## Problem statement
Looking at the listing below, work out the number of lines where the string "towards" shows up, and give that number only.

## Dataset records
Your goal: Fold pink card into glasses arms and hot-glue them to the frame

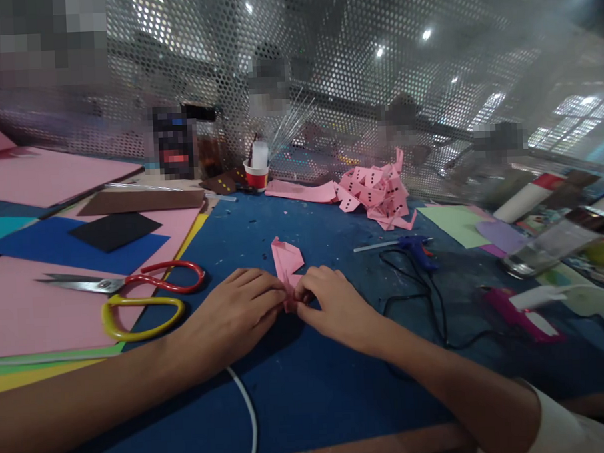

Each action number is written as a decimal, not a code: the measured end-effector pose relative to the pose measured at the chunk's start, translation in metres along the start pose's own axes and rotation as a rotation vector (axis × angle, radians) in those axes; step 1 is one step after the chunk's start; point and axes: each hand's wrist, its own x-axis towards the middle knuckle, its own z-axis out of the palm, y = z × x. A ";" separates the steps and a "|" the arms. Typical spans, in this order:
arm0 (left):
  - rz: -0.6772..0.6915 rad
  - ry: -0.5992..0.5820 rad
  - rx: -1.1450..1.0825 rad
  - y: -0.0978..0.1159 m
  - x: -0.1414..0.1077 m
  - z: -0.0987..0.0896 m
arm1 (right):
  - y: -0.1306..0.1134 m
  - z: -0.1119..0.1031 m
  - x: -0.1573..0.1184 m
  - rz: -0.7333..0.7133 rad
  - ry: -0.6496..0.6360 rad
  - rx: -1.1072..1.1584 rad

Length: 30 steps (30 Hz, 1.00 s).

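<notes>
A small folded pink paper piece [286, 255] is pinched between my two hands over the middle of the blue tabletop. My left hand [241, 310] grips its lower left side with closed fingers. On the lower right side, the thumb and fingers of my right hand [333, 308] close on the same piece. Its upper part sticks out beyond my fingertips; the lower folds are partly hidden. Left of my left hand lie scissors [115, 285] with one red and one yellow handle. To the right of my right hand is a blue glue gun [417, 249] with its black cord.
Pink paper pieces with black dots [373, 191] are heaped at the back. Coloured sheets [19, 299] cover the left side. A red and white cup [256, 175] stands near the perforated metal screen [325, 72]. A clear jar [543, 246] and a magenta tool [523, 313] lie at right. A white cord [247, 396] crosses the front.
</notes>
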 end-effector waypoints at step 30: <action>0.064 -0.034 0.122 -0.001 -0.005 0.000 | 0.000 0.003 -0.002 0.005 0.023 -0.013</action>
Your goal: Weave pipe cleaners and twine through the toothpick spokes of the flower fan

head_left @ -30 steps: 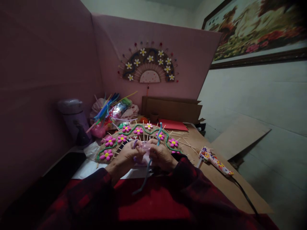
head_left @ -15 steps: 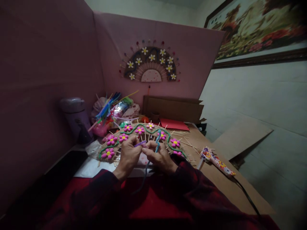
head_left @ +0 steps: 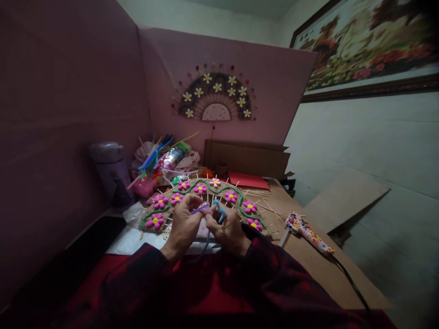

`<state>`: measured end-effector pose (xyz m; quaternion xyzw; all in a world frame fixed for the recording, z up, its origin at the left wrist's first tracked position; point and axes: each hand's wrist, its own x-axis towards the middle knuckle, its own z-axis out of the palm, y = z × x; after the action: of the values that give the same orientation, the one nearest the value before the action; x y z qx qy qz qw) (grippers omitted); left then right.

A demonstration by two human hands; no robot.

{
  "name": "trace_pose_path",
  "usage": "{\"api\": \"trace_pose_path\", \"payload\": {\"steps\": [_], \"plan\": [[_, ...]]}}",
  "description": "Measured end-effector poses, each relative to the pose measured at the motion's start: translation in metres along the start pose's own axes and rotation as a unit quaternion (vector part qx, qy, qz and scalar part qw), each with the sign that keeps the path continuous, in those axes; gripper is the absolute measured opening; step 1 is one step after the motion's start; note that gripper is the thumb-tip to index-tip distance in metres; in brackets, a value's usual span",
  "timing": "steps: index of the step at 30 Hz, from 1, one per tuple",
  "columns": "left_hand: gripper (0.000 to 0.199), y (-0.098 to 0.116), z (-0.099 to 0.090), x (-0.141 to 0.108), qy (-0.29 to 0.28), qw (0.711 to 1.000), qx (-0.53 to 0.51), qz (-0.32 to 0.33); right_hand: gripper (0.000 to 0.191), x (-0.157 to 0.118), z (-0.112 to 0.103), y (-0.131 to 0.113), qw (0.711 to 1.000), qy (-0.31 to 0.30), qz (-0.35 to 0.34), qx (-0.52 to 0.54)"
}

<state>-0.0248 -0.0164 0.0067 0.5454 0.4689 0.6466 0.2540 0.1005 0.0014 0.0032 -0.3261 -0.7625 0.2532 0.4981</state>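
My left hand (head_left: 183, 224) is closed in a pinch on a thin purple strip (head_left: 199, 209), beside a small pinkish, shiny bit whose kind I cannot make out. Close against it, my right hand (head_left: 229, 228) is closed around a light-blue fuzzy pipe cleaner (head_left: 219, 211). That stem loops above the fingers, and its tail hangs below the hand. Both hands are over the front of a half-round fan of twine and sticks (head_left: 222, 191), with pink clay flowers and a wavy green cord. The hands hide part of the fan's centre.
A flowered glue gun (head_left: 310, 234) with a black cord lies at right. A purple thermos (head_left: 111, 171), colourful pipe cleaners (head_left: 156, 155) and bags stand at left. Behind are red paper (head_left: 248, 179) and cardboard (head_left: 245, 157). A finished-looking fan (head_left: 216, 93) hangs on the pink panel.
The right fingers have shifted and the upright top of the blue pipe cleaner now bends over as a loop nearer the left hand. More of the pinkish bit shows between the hands.
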Motion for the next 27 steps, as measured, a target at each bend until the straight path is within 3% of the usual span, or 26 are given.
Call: {"api": "trace_pose_path", "payload": {"steps": [6, 10, 13, 17, 20, 23, 27], "plan": [[0.016, 0.004, -0.004, -0.005, -0.041, 0.999, -0.013, 0.023, 0.017, -0.002, -0.002, -0.001, 1.000, 0.006, -0.017, -0.010], [0.016, 0.006, -0.004, -0.013, -0.066, 0.996, -0.001, 0.060, 0.016, 0.000, -0.003, 0.002, 0.996, 0.070, -0.006, -0.057], [0.020, 0.008, -0.003, -0.021, -0.090, 0.981, 0.050, 0.165, 0.014, 0.001, -0.004, 0.004, 0.990, 0.114, 0.007, -0.087], [0.022, 0.009, 0.000, -0.027, -0.103, 0.919, 0.115, 0.362, 0.015, 0.001, -0.005, 0.003, 0.987, 0.130, 0.004, -0.094], [0.023, 0.010, 0.001, -0.029, -0.134, 0.888, 0.121, 0.423, 0.018, 0.001, -0.005, 0.004, 0.991, 0.121, 0.006, -0.050], [0.022, 0.012, 0.000, -0.030, -0.126, 0.899, 0.120, 0.402, 0.020, 0.002, -0.005, 0.006, 0.997, 0.065, -0.012, 0.044], [0.011, 0.012, -0.003, -0.030, -0.056, 0.963, 0.089, 0.247, 0.017, 0.001, -0.005, 0.004, 0.993, 0.058, -0.004, 0.104]]}}
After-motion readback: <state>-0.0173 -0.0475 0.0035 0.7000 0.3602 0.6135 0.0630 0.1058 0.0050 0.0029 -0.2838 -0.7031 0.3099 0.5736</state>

## Solution to the problem
2